Rumors were flying all over the continent on Saturday night that a deal had been reached to recapitalize Cypriot banks with a 10 billion euro bailout. But a government spokesman shot down the stories after talks broke up early Sunday morning with no resolution to the crisis.
Cypriot President Nicos Anastasiades, left his quarreling government and jetted off to Brussels, where he will meet with EU finance ministers in a matter of hours to plead his case that Cyprus has done enough to deserve the bank bailout.
The government has proposed a “tax” of 20% on deposits over 100,000 euros held by the country’s biggest bank, and a 4% levy on similar deposits held at other banks. But the amount raised will fall short of the 5.8 billion euros the EU is demanding as a price for the bailout. They have also proposed winding down the country’s second largest bank. They toyed with the idea of seizing semi-private pensions, but Germany nixed that idea, comparing it to the original plan to give a 6% haircut to ordinary depositors.
All of this takes place against the backdrop of a Monday deadline issued by the European Central Bank, who has been pumping billions of euros into the Cypriot banking system during the emergency. The ECB has told the Cypriot government that without a deal, they will stop the flow of funds and allow the banks to fail. If the banks can’t open on Tuesday, an economic meltdown is virtually guaranteed as is Cyprus’ exit from the euro.
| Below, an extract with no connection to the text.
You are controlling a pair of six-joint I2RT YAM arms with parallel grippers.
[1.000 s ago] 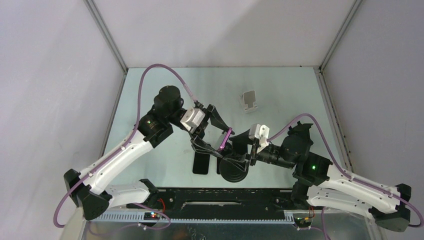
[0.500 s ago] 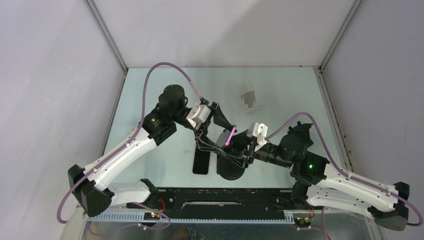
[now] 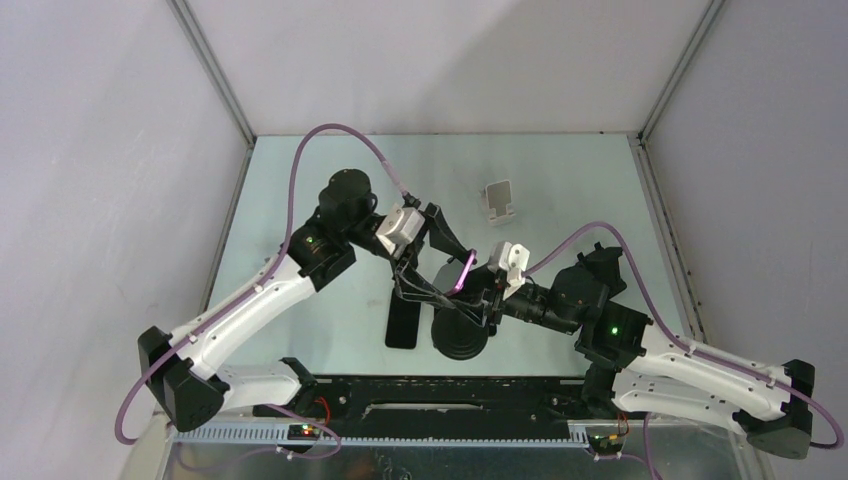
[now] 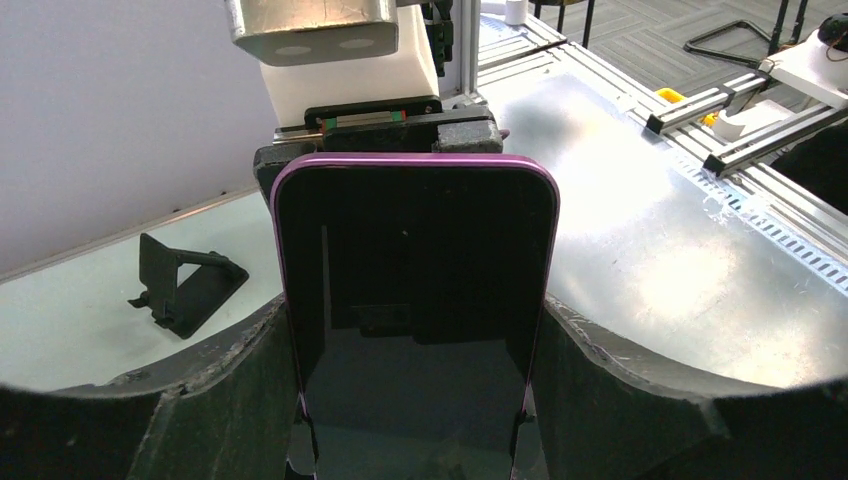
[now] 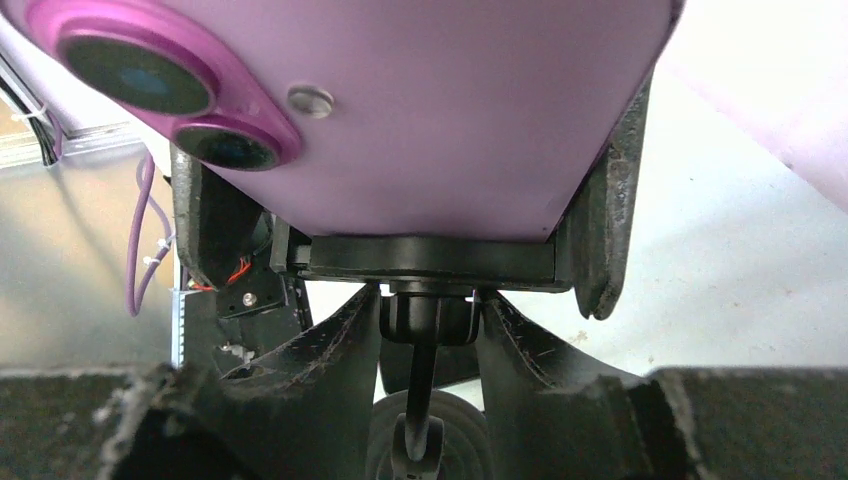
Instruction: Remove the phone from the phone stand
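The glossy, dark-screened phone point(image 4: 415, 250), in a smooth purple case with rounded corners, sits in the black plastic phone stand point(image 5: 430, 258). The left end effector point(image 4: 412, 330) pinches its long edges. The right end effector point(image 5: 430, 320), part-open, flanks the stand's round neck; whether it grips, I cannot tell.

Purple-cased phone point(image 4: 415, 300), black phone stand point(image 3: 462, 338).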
Even if President Anastasiades is able to convince the EU to go along with the plan to give big depositors a haircut, he must still get approval from the Cypriot parliament. The legislature has already granted the government extraordinary power to effect capital controls, but the haircuts — even if they’re only for the rich — are political poison. With the alternative nearly unthinkable, it is likely that the politicians will swallow hard and vote for the bailout package.
Just what would the alternative look like?
Banks in Cyprus have been closed to prevent a run on deposits after initial plans for a tax on all accounts — since abandoned — were revealed last weekend. ATMs have continued to function but long queues have formed at some banks.
In the absence of a rescue, Cypriots and foreign depositors will rush to withdraw cash as soon as they can. The government could extend the bank holiday again, and impose limits on financial transactions, but that would only delay the inevitable.
“The longer the restrictions on withdrawing and transferring assets continue, the more it increases the chances of drastic capital flight once they are lifted,” wrote IHS Global Insight analyst Sean Harrison in a report.
Restricting the movement of capital wouldn’t solve the country’s banking crisis but only further depress activity in a recession-hit economy dependent on financial services and tourism, exacerbating the government’s debt crisis.
Cyprus could close its two weakest banks — it is already working on a plan to restructure one of them, Popular Bank of Cyprus — but depositors would face big losses, further undermining confidence in the system as a whole.
Unable to restore trust in its banks and with an economy locked in a downward spiral, social and political unrest would escalate quickly. At that point, Cyprus may decide it has no option but to abandon the euro and start printing its own currency.
A new Cyprus pound would be worth much less than the euro, imposing even more pain on depositors than the original bank levy rejected by parliament on Tuesday.
Richard Fernandez explains the psychology of a potential meltdown:
I have often written that the world crisis is at heart a crisis of information. The correspondence between physical things and the abstract financial system that values them has fallen out of sync. It cannot remain this way. The financial database is full of lies; and parenthetically, the political system, which is the handmaiden of the financial system, is as full of lies as well. Somehow they have to be brought into near alignment again.
Pretending that space aliens are going to invade, as Paul Krugman suggests, as an excuse to print money, or deciding we can borrow ‘infinite amounts’ as Bloomberg says, ain’t gonna work.
The challenge in the coming years is to unwind this deficit. The challenge is to bring the official narrative into line with the physical facts. If we won’t do it willingly then reality will do it for us. Guaranteed. Whatever the media or political or financial elite say one fact has remained unchanged since the beginning of the world. Nobody ever beat arithmetic.
Some analysts believe Cyprus is doomed no matter what happens. But anyone who has been watching the slow motion unraveling of the EU these past years knows that the politicians have become expert at kicking the can down the road, hoping against hope that something will turn up. How long Cyprus can limp along is anyone’s guess, but the illusion of stability will probably be enough to allow the tiny island nation to go on pretty much as before — albeit a little lighter up top for the rich who have parked their cash offshore.